Mario Giacomelli
Italian, 1925—2000
About
Mario Giacomelli
Italian, 1925—2000
Known for his bold compositions capturing life and land in his native country, Mario Giacomelli has become an icon of postwar Italian photography since his death in 2000. Today he is recognized as one of the most original photographic artists of the twentieth century, who embraced the way that a photograph can convey the poetic, dreamlike and unfathomable. After buying his first camera in 1954, Mario Giacomelli began a life-long preoccupation with creating highly personal and artistically atmospheric images that poetically transcribe the landscapes, street scenes, and people of Southern Italy. When photographing the farmlands around his hometown Senigallia, Giacomelli created surrealist hillsides with radical perspectives and exposure techniques.

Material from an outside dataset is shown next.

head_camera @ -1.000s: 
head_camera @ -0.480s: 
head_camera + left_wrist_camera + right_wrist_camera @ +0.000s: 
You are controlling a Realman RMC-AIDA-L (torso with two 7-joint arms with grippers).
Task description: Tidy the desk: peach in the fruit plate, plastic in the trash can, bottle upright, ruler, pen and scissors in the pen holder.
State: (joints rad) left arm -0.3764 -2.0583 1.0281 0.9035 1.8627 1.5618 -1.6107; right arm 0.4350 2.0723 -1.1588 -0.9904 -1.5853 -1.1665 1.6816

He made aerial images, etched trees, mounds and hoes into his negatives, and sometimes even rented tractors to create or enhance linear or abstract patterns in the fields. He took his camera inside nursing homes, and in 1960 was commissioned by the Catholic Church to document the lives of young priests in seminaries, for which he produced stylized compositions with stark contrasts. Giacomelli’s work was included in the 1967 Metropolitan Museum of Art exhibition Photography in the Fine Arts, which traveled to the Museum of Fine Arts Boston and the National Gallery of Art, among other venues, and in a major 1975 exhibition at the Victoria and Albert Museum in London. His image The Boy from Scanno is included in John Szarkowski’s classic Looking at Photographs (1973).